- [What to produce] Only these lines of the data below are wanted: the one with "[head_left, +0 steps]", the one with "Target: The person", and any lines between them, each repeated exactly.

-----

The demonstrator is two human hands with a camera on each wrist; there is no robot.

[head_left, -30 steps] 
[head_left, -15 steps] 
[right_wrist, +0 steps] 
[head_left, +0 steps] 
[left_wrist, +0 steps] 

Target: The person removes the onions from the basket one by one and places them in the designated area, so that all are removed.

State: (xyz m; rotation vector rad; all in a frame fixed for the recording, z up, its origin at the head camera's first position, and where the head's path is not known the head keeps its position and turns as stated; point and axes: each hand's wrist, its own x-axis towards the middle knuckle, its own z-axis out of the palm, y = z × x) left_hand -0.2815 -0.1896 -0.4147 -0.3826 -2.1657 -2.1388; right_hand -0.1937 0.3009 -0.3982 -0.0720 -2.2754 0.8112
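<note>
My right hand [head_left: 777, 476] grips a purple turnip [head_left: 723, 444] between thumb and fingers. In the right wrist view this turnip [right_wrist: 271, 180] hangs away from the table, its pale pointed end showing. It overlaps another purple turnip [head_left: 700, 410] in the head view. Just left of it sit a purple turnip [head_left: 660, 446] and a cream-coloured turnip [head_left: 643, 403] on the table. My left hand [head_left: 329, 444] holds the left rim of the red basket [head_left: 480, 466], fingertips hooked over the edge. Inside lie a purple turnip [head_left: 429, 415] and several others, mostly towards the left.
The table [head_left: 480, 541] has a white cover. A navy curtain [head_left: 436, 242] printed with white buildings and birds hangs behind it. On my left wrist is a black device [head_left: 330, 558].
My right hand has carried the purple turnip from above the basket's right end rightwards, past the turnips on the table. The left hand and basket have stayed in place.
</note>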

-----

- [Answer space]
[head_left, +0 steps] 
[left_wrist, +0 steps] 

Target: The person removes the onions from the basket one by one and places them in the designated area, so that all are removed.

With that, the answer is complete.